▶ Prompt: Word for word, restate the entries below from their first line through the line that contains "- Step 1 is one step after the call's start".

● ● ● ● ● ● ●

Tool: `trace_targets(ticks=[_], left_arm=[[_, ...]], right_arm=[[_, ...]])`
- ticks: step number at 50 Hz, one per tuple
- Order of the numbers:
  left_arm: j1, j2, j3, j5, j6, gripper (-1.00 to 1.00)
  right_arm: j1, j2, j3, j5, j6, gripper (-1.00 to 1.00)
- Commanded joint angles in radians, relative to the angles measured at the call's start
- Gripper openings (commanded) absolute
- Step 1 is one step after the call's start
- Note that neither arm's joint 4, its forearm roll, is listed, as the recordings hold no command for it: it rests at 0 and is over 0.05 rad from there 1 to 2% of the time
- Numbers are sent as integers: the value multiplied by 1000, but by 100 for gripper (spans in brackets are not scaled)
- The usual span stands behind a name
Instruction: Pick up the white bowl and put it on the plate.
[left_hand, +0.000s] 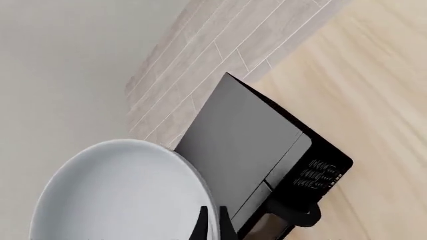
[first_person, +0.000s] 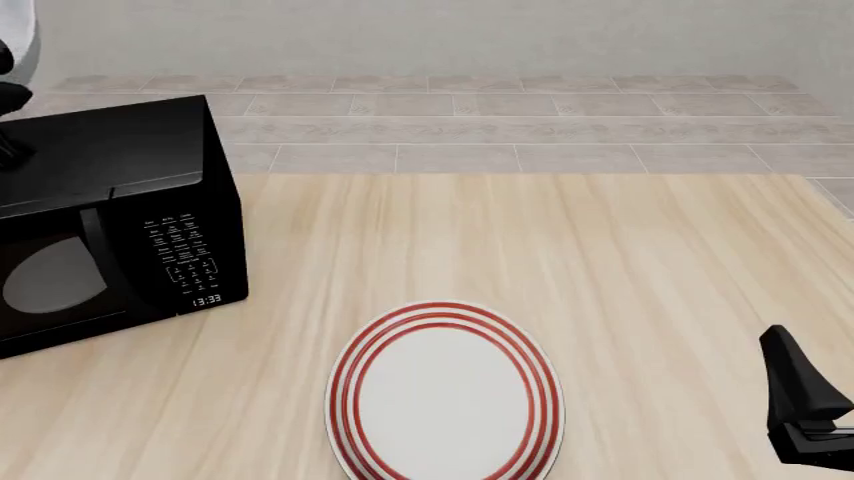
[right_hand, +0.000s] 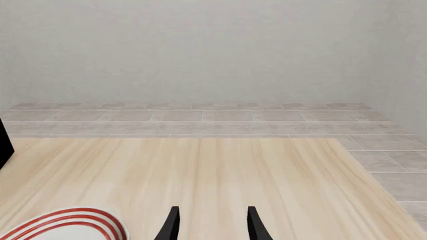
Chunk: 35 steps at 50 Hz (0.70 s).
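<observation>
Left gripper (left_hand: 212, 222) is clenching the white bowl (left_hand: 123, 192) by its rim, holding it aloft above the microwave (first_person: 114, 225). Right gripper (right_hand: 210, 222) is resting released beside the plate (first_person: 445, 392).

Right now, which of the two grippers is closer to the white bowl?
Left. The left gripper is closed on the rim of the white bowl, held above the microwave. The right gripper hangs open beside the plate.

Left gripper (left_hand: 213, 222) was raised high, fingers closed on the white bowl (left_hand: 123, 195) rim. Right gripper (right_hand: 210, 225) hovered low at the near right, fingers parted.
</observation>
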Motion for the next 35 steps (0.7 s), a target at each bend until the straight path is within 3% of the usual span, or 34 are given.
trace_targets(ticks=[1,17,20,24,35], left_arm=[[-97,-101,-41,101,-42,-100],[-280,-138,-129,215,-133,-100],[-309,-151,-112,207,-145,-100],[-353,-148,-178,268,-182,-100],[-454,-121,-240,307,-247,-100]], right_arm=[[0,0,0,0,0,100],[0,0,0,0,0,100],[0,0,0,0,0,100],[0,0,0,0,0,100],[1,-2,-7,9,0,100]])
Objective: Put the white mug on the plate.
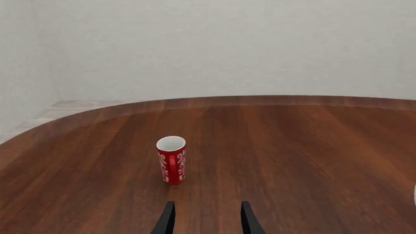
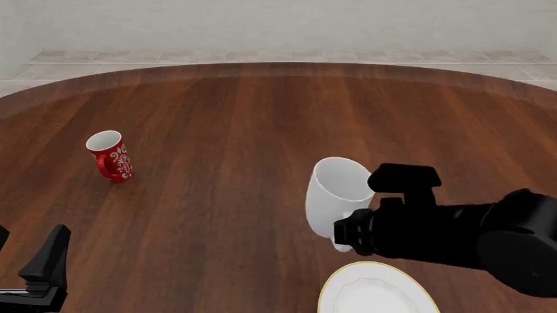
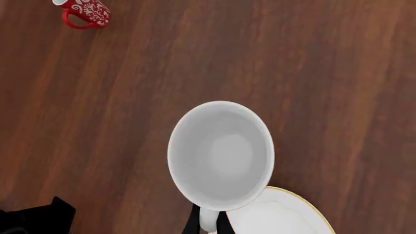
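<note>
The white mug (image 2: 335,195) is upright and held off the table, just beyond the plate's far edge. My right gripper (image 2: 348,236) is shut on its handle; the right wrist view looks down into the mug (image 3: 221,155), with the fingers (image 3: 206,225) pinching the handle. The plate (image 2: 376,291), white with a golden rim, lies at the near edge of the table, below and nearer than the mug; it also shows in the right wrist view (image 3: 279,214). My left gripper (image 1: 206,219) is open and empty at the near left (image 2: 44,264).
A small red mug (image 2: 111,156) with white patterns stands upright at the left of the round wooden table (image 2: 261,117), ahead of my left gripper (image 1: 171,159). It also shows in the right wrist view (image 3: 85,12). A pale wall and tiled floor lie beyond the table.
</note>
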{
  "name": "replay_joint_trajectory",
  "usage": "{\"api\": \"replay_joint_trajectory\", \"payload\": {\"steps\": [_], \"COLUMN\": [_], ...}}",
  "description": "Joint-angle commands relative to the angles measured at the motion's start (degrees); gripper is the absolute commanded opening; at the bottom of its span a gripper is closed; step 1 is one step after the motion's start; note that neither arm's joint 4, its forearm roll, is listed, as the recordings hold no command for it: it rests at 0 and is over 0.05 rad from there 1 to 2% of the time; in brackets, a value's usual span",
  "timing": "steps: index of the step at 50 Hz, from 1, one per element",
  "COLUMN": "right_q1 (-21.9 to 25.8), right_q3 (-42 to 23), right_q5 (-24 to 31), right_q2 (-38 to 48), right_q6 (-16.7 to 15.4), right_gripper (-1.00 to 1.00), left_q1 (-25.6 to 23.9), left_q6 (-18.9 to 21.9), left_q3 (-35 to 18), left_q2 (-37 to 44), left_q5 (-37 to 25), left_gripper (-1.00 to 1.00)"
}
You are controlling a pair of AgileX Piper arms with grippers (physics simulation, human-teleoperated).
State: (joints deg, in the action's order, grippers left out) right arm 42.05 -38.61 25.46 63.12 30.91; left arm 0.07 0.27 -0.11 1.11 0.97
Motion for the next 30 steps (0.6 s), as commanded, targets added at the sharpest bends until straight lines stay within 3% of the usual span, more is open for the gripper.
{"api": "replay_joint_trajectory", "payload": {"steps": [1,30], "right_q1": [-0.72,-1.1], "right_q3": [2.88,7.42], "right_q5": [-0.05,5.31], "right_q2": [-2.61,-10.58], "right_q6": [-0.1,-1.49], "right_gripper": [-1.0,-1.0], "left_q1": [0.01,0.01], "left_q6": [0.0,0.0], "left_q3": [0.0,0.0], "left_q2": [0.0,0.01], "left_q5": [0.0,0.0], "left_gripper": [1.0,1.0]}}
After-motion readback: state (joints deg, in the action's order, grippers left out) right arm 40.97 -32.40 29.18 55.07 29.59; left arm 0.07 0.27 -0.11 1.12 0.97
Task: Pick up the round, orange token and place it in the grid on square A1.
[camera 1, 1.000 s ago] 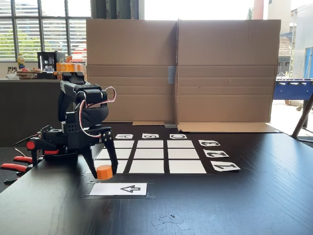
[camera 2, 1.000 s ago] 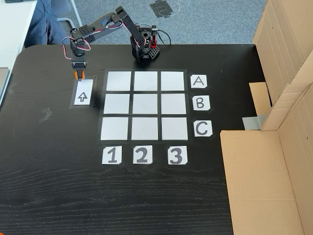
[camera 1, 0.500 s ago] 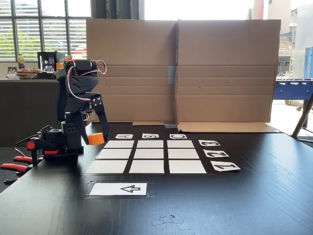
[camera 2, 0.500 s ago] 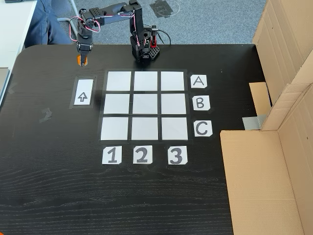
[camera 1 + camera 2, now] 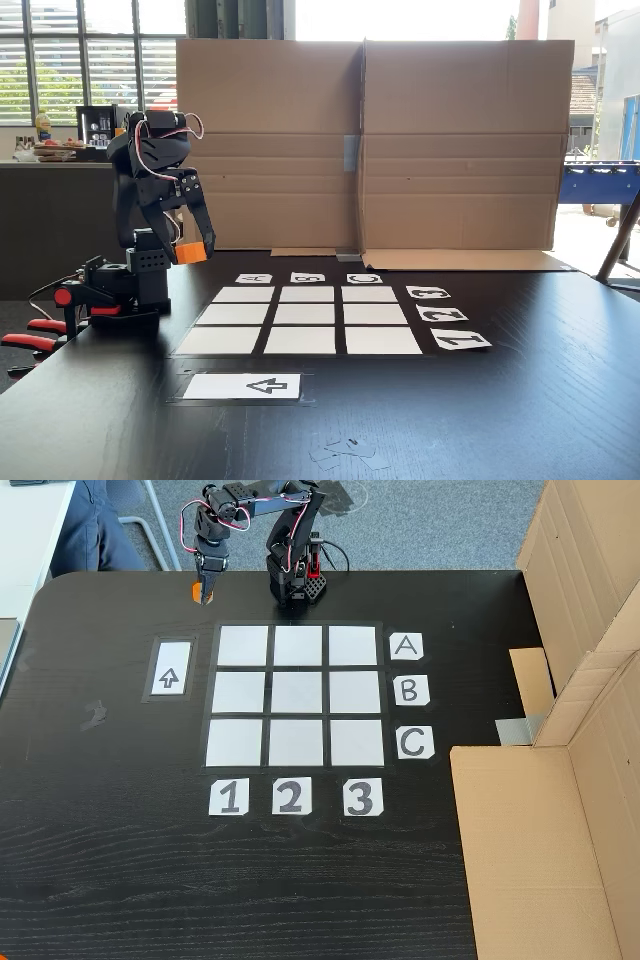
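I'm gripping the orange token (image 5: 189, 252) in my gripper (image 5: 191, 254), raised clear of the table (image 5: 120, 880) — square A1 (image 5: 243, 645) is lying toward five o'clock in the top-down fixed view.

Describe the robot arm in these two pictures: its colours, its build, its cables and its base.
The arm is black, built of blocky plastic links and servo housings. Thin red and white cables loop out near its upper joint. Its gripper has two slim black jaws. The base is black with red parts, and red-handled clamps hold it at the table edge.
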Available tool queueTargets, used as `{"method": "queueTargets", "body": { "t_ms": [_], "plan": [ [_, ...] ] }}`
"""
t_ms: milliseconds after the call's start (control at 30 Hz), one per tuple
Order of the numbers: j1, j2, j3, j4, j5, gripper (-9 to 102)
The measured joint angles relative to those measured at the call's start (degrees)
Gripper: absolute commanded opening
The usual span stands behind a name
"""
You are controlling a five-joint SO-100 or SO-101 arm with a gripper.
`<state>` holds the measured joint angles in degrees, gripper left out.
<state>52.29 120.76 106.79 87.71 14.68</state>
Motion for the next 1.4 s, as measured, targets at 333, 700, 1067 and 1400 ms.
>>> {"method": "queueTargets", "body": {
  "t_ms": [333,700,1067,1400],
  "plan": [
    [-3.6,8.4,16.4,-3.1,-0.4,12],
    [-5.4,6.3,27.9,-14.2,-0.4,12],
    [-9.8,2.7,35.2,-22.9,-0.5,12],
    [-10.9,-2.6,35.7,-27.5,-0.5,12]
  ]
}}
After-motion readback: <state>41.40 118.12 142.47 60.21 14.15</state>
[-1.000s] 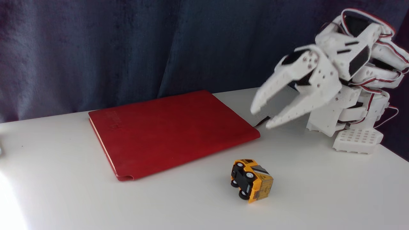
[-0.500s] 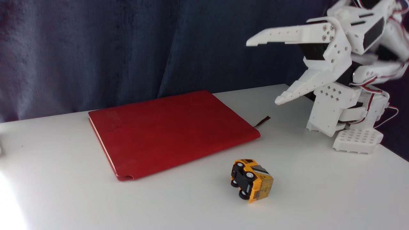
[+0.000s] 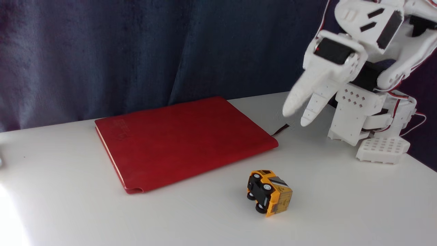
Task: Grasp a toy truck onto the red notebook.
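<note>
The toy truck [image 3: 269, 193] is small and orange-yellow. It lies tipped on its side on the white table, its black wheels facing left, just off the front right corner of the red notebook [image 3: 181, 140]. The notebook lies flat and shut, and a thin dark ribbon [image 3: 281, 129] pokes out at its right corner. My white gripper [image 3: 296, 116] hangs in the air above that ribbon, behind and to the right of the truck. Its fingers point down and to the left, with the tips apart. It is open and holds nothing.
The arm's white base [image 3: 375, 136] stands at the right rear of the white table [image 3: 341, 205]. A dark blue curtain [image 3: 136, 51] hangs behind the table's far edge. Bare tabletop lies in front of the notebook and around the truck.
The gripper rose and spread wide, then swung down and rolled, so its fingers now point down-left over the ribbon. Truck and notebook have not moved.
</note>
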Action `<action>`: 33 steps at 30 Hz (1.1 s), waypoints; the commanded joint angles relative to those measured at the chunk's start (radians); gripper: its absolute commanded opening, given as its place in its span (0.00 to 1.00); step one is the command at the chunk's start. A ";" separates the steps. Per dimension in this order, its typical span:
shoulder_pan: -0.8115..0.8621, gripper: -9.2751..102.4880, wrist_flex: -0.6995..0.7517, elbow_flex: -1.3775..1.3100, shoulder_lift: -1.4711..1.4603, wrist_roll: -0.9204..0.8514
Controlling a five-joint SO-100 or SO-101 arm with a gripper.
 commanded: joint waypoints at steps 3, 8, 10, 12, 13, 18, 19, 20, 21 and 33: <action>0.031 0.44 -0.077 -0.094 -0.132 -0.008; 0.118 0.44 -0.218 -0.124 -0.176 -0.008; 0.172 0.43 -0.247 -0.150 -0.215 -0.008; 0.238 0.43 -0.291 -0.156 -0.239 -0.005; 0.270 0.42 -0.318 -0.150 -0.242 -0.003; 0.376 0.42 -0.419 -0.020 -0.166 0.029; 0.385 0.41 -0.426 0.005 -0.143 0.041; 0.387 0.41 -0.426 0.025 -0.124 0.067; 0.387 0.41 -0.431 0.044 -0.095 0.104; 0.160 0.40 -0.146 -0.489 -0.459 0.393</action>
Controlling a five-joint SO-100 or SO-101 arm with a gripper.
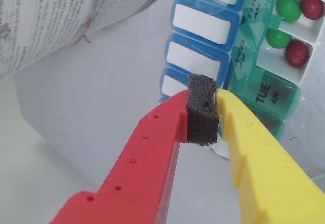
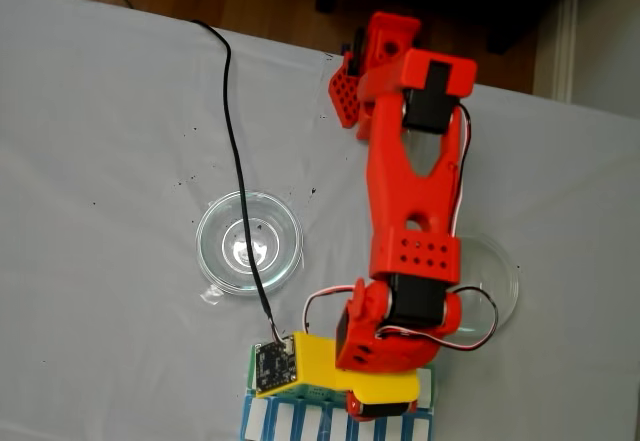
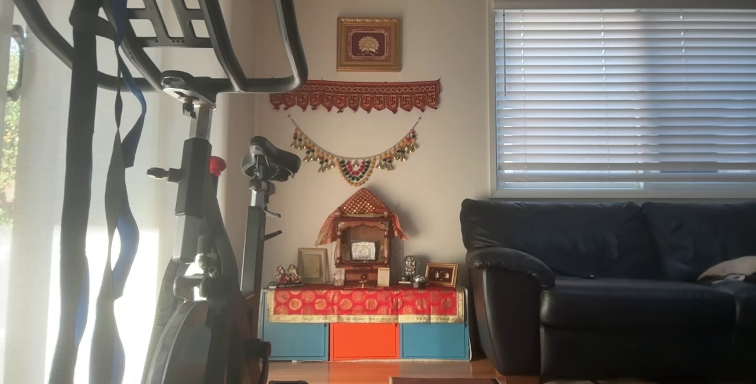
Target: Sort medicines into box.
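Pills in wrist view: two green (image 1: 288, 7), two dark red (image 1: 297, 53), in open box (image 1: 264, 94) compartments. Fixed view: two clear glass dishes (image 2: 249, 242), one arm (image 2: 410, 211), one black cable (image 2: 232, 131).

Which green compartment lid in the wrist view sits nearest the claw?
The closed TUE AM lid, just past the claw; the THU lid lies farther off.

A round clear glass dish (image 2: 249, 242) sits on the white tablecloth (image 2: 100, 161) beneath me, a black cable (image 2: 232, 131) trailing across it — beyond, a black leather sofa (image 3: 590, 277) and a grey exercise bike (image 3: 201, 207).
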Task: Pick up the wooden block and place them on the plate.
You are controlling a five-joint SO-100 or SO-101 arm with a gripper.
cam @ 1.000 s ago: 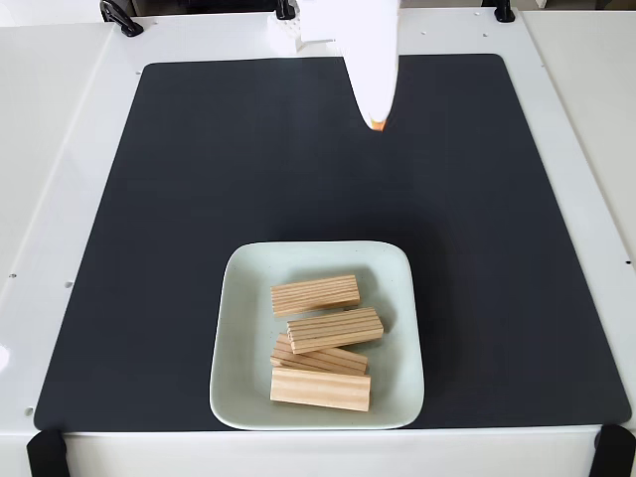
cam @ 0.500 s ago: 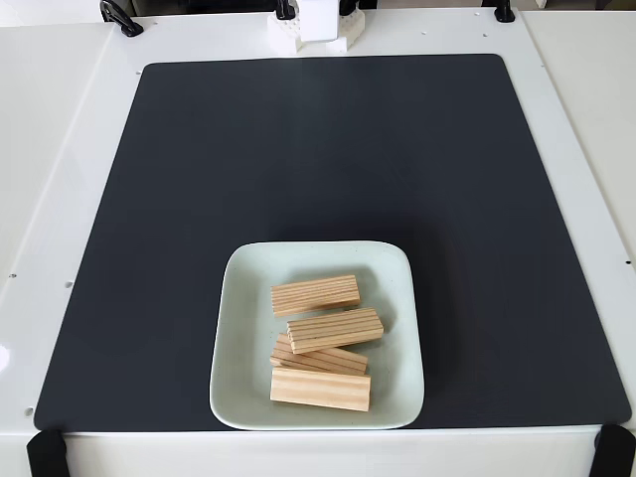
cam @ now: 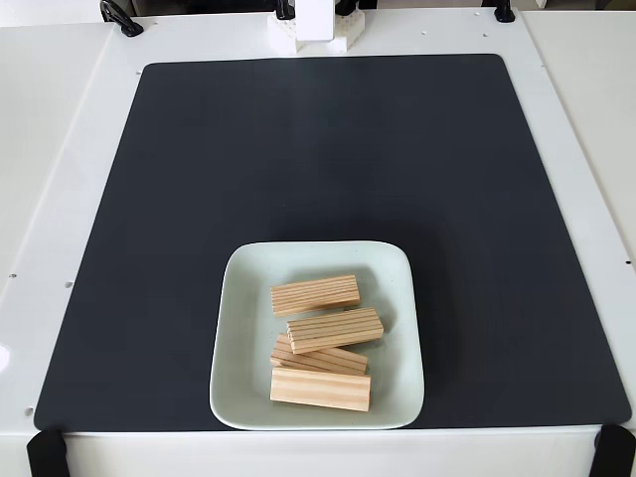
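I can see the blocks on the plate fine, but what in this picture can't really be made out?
- The arm: just its white base shows in the fixed view; the top edge cuts off the rest.
- The third wooden block down: the blocks stacked around it on the plate partly cover it.
- Black clamps at the corners: cut by the picture's edges.

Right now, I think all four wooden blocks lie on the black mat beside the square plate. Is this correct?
Not quite. The fixed view shows all four wooden blocks lying on the square plate, not beside it. The plate itself rests on the black mat.
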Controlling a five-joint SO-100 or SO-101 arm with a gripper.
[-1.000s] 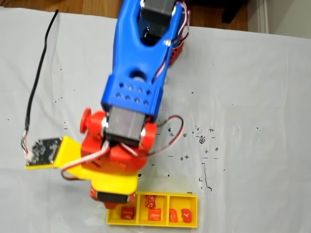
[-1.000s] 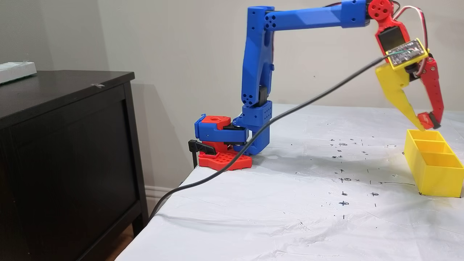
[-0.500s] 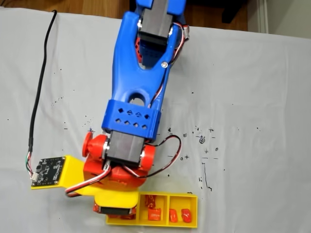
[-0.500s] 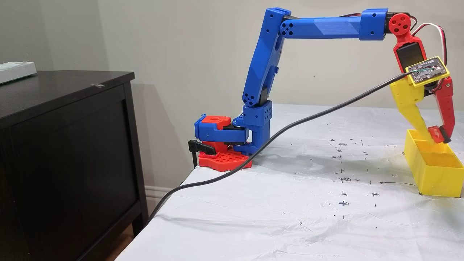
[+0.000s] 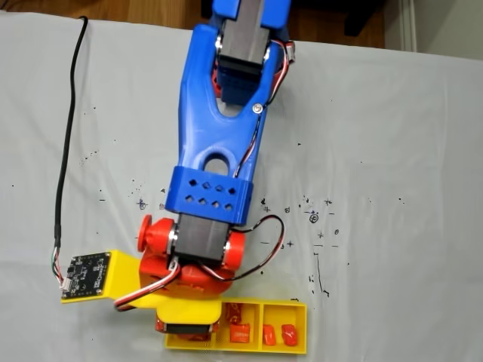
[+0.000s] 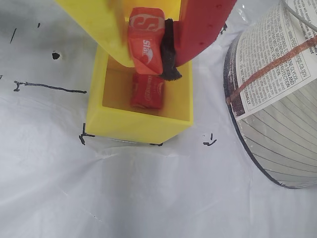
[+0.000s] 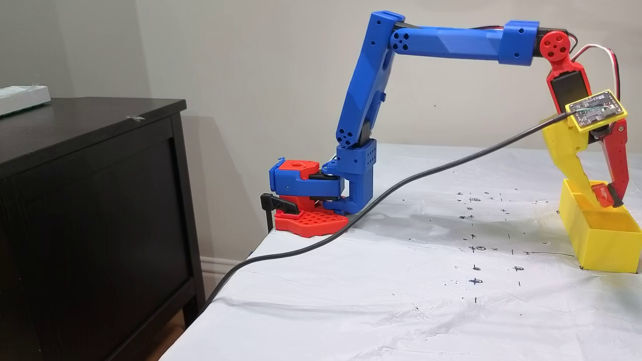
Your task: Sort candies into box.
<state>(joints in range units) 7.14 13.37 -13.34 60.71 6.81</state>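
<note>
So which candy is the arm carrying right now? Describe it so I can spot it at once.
Start at the yellow box in the wrist view. Above its end compartment the hand pinches a red candy with white print. Unlike the red candy on the compartment floor beneath, it hangs above the floor.

Bright yellow box [image 6: 133, 126]; red candies [image 6: 147, 91] with white print, some orange [image 5: 268, 335]. Gripper [image 6: 148, 47] has one yellow finger [image 6: 99, 25], one red. Blue arm [image 7: 446, 40]. White cloth [image 7: 401, 281] speckled with black pen marks.

The held candy [image 6: 146, 42] shows white letters "Sta"; the round container's [image 6: 277, 94] fine print is unreadable.
</note>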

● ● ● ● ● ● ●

▶ Output for this exercise:
Tool: `trace_targets(ticks=[_], left_arm=[[_, ...]], right_arm=[[_, ...]])`
- ticks: step number at 50 Hz, one per tuple
- Order of the numbers:
  left_arm: j1, j2, j3, j5, j6, gripper (-1.00 to 1.00)
  right_arm: j1, j2, j3, j5, j6, gripper (-1.00 to 1.00)
- Commanded joint angles in radians, relative to the angles measured at the call's start
- Gripper openings (commanded) absolute
- Step 1 is one step after the call's start

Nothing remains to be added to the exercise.